Em meados da década de 1960, os pesadelos do apocalipse nuclear assiduamente cultivados pela ficção científica da década anterior começaram a ser substituídos por visões de um futuro em que a Terra se tornara um lugar hostil ao homem, justamente pela ação dele. A superpopulação e a poluição ambiental, tanto consequência de uma industrialização crescente e cada vez mais globalizada, quanto de um modelo econômico baseado no consumo e produção de itens descartáveis, delineavam perspectivas muito, muito sombrias. E é justamente o subproduto dessas tendências sociais e econômicas, o LIXO (do título original BASURA, o que me faz discordar da tradução da editora), que dá título à HQ. Quanto mais consumo, mais LIXO; quanto mais população, mais LIXO; quanto mais industrialização, mais LIXO. Se extrapolarmos esse ad infinitum, o que temos é um planeta como o imaginado por Carlos Trillo e Juan Giménez: um mundo devastado além de qualquer capacidade de regeneração e coberto de montanhas de plástico, chorume, refugo e seres humanos menos favorecidos. Há uma elite que sobrevive isolada do mundo exterior, reclusa em grandes cidades estagnadas, que é obcecada, paradoxalmente, com a limpeza. O contraponto vem até no nome: cidade branca. Carlos Trillo não tem uma opinião nada positiva sobre a natureza humana (e deveria?).

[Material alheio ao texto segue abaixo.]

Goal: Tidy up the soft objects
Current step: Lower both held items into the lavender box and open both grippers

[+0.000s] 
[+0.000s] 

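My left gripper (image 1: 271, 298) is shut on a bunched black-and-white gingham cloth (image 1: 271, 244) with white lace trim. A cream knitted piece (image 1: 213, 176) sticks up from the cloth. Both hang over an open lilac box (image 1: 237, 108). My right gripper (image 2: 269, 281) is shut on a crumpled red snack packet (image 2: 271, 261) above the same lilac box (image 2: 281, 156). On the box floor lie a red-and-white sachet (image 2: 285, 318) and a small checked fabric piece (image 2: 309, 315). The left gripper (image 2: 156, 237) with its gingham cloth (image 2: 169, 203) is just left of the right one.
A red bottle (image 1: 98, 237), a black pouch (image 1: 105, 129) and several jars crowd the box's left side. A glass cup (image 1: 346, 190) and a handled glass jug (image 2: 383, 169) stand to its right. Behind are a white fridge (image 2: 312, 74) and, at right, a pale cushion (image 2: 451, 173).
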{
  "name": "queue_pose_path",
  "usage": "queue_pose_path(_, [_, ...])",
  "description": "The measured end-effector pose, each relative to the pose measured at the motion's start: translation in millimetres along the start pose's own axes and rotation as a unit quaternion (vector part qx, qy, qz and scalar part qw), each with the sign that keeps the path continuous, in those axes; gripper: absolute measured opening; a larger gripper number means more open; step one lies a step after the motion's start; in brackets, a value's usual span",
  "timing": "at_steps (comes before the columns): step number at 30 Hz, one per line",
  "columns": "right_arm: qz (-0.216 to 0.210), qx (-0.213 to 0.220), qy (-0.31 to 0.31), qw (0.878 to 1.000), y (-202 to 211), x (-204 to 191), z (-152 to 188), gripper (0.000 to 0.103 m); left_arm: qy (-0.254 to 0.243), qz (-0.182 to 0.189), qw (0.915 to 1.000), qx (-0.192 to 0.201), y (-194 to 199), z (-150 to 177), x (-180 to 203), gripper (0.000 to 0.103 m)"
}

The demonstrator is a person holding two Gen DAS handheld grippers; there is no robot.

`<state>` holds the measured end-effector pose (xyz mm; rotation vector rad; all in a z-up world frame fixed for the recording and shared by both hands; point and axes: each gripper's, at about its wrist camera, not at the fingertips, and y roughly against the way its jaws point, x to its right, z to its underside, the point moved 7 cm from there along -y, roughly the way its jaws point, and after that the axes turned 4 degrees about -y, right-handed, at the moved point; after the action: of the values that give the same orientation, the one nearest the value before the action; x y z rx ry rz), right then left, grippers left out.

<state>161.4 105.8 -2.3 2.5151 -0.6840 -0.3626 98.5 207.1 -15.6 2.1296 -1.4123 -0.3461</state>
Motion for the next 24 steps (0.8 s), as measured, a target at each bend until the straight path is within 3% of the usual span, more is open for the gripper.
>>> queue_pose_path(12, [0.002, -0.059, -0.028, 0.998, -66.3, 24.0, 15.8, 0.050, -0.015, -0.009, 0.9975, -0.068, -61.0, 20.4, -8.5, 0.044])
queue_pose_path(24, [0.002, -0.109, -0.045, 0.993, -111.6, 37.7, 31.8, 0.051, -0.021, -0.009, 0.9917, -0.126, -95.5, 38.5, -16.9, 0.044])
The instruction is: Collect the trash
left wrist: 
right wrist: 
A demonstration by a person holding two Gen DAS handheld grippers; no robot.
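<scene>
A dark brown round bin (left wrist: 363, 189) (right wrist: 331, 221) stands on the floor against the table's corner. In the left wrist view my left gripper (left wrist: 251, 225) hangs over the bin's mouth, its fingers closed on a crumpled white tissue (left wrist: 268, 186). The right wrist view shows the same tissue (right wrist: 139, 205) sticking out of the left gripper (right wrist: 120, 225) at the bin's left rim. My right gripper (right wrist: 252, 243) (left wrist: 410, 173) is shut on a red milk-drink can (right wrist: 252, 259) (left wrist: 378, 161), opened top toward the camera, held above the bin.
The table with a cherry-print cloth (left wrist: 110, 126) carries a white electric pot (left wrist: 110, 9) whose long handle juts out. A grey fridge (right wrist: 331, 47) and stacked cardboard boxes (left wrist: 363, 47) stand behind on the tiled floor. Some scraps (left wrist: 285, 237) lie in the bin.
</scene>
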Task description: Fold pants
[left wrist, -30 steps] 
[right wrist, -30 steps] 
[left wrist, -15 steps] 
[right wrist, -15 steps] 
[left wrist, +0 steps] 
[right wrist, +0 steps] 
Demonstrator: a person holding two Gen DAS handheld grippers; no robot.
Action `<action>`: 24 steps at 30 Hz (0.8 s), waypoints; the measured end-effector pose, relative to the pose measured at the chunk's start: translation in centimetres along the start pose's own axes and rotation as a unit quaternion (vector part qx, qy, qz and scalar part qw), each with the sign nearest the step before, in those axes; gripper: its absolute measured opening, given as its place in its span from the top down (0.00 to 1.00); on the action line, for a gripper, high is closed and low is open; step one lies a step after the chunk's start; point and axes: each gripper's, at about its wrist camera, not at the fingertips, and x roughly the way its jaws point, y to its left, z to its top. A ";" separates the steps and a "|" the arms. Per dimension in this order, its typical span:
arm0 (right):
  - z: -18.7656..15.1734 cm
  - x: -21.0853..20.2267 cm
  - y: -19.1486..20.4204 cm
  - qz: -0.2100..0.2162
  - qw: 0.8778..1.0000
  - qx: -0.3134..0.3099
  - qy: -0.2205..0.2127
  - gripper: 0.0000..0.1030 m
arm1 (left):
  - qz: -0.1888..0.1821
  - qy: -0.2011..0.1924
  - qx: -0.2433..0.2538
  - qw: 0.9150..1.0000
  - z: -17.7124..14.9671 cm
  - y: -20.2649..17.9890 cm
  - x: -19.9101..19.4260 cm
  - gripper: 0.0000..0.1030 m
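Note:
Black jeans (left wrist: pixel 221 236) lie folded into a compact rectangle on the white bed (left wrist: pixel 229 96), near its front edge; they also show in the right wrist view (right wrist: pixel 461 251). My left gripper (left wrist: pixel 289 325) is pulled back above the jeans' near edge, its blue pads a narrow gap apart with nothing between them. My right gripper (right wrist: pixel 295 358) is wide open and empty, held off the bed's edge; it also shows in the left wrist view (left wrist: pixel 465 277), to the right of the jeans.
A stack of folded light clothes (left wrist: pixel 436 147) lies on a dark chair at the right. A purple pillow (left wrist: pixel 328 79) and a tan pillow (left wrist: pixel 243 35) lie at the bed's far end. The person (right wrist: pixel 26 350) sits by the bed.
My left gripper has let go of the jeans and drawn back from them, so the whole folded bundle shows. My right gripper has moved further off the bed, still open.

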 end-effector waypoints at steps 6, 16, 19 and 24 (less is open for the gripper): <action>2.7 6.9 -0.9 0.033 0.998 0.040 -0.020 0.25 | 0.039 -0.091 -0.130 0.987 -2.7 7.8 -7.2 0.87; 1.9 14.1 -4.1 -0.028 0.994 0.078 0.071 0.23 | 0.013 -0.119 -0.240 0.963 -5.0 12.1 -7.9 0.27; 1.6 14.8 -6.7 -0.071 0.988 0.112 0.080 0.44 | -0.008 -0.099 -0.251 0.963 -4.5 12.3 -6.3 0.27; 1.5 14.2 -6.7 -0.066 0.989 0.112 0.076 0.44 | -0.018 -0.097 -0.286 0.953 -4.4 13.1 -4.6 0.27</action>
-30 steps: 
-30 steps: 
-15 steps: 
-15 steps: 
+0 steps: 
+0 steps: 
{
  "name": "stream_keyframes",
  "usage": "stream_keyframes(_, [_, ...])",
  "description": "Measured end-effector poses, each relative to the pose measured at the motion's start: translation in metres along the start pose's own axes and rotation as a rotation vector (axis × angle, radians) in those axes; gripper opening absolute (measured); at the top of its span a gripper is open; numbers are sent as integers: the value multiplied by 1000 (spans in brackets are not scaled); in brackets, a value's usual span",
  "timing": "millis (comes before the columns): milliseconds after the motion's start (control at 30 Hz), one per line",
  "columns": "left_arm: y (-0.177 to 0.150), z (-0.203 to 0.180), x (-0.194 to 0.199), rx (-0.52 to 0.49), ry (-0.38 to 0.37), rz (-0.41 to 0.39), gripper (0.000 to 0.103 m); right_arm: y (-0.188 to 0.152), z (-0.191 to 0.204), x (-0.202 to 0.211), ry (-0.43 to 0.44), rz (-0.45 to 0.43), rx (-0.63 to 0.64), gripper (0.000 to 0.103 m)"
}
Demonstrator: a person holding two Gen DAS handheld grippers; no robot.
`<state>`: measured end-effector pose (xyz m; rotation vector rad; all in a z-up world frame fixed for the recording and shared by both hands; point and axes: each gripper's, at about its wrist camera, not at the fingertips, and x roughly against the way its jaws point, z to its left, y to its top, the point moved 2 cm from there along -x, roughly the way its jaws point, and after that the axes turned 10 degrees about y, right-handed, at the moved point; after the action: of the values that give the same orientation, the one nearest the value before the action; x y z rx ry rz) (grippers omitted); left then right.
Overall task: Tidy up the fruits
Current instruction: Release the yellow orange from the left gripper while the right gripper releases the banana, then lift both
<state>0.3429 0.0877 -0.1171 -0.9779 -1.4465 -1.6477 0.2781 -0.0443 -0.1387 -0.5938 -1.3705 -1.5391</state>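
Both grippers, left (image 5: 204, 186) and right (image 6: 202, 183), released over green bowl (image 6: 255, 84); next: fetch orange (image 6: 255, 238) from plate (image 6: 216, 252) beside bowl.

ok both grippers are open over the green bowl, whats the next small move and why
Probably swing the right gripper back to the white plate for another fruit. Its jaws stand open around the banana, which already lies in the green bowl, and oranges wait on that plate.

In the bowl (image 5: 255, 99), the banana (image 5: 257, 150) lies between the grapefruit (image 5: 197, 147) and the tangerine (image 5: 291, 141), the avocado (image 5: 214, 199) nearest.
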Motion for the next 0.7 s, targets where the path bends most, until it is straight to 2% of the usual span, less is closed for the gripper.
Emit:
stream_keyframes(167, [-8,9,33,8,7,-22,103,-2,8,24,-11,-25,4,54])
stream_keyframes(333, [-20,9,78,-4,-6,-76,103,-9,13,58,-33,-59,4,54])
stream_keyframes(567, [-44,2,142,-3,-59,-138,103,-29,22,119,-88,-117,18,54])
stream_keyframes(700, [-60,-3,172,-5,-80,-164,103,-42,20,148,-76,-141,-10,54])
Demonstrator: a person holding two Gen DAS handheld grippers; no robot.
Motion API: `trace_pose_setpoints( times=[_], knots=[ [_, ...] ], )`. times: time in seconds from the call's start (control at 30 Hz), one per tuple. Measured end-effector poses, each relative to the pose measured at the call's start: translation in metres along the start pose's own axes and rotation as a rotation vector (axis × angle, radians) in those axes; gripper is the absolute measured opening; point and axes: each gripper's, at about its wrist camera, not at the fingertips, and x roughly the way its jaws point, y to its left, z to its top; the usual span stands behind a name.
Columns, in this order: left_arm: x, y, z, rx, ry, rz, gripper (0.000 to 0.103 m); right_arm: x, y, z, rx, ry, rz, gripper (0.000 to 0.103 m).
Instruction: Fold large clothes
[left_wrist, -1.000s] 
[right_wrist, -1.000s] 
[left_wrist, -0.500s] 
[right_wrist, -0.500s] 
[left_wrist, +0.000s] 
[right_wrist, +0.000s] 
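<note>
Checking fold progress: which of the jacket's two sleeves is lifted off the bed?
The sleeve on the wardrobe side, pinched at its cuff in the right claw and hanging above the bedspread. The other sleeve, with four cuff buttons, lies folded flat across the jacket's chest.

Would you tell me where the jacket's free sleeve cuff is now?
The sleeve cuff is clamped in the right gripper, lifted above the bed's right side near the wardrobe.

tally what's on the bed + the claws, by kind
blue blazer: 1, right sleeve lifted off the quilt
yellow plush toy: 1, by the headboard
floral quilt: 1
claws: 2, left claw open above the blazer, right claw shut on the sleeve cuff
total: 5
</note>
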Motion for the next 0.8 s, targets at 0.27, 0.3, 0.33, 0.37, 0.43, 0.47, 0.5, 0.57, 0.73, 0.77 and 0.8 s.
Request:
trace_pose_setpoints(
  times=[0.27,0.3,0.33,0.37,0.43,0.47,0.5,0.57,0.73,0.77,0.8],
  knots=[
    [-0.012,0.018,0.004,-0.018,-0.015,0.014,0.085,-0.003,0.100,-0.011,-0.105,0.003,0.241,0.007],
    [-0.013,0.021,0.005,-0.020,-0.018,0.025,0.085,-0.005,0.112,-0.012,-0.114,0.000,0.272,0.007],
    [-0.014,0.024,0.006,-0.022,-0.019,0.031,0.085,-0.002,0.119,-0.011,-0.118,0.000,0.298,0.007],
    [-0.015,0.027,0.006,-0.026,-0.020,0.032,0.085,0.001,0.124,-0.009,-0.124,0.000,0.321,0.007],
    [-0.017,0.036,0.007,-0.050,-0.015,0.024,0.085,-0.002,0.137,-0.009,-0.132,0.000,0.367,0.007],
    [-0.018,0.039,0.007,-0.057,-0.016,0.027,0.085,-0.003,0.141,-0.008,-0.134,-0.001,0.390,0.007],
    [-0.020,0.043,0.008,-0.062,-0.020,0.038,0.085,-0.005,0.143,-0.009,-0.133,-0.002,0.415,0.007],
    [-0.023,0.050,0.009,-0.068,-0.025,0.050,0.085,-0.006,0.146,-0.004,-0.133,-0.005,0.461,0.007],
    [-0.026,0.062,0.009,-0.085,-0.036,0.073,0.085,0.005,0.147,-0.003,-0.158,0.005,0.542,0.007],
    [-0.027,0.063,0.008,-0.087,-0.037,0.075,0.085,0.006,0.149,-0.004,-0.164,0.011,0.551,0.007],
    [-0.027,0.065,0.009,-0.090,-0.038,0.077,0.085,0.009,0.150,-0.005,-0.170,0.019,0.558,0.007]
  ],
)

Seja na ficção científica ou realista, seus roteiros muitas vezes marcam os piores traços de nossa espécie. Seus protagonistas, muito humanos, são imperfeitos e repletos de frustrações e desejos obscuros, mas tentam manter sua integridade em um mundo infestado de egoísmo, tirania, mesquinhez, violência e ganância. Mas, como encontrar alguma integridade ou luta se o próprio sistema existe para te manter num lixão? Era 1986, mas veja o quão atemporal é a crítica. ESCÓRIA não é tanto um alerta sobre as devastadoras consequências ambientais e sociais de uma civilização que vive para produzir lixo, mas uma alegoria da opressão e exploração dos fracos pelos poderosos. E da ilusão de que de algum lugar, ou de supostos messias, virá a solução – e não de nós, dos despossuídos. Dos que chafurdam por esperança.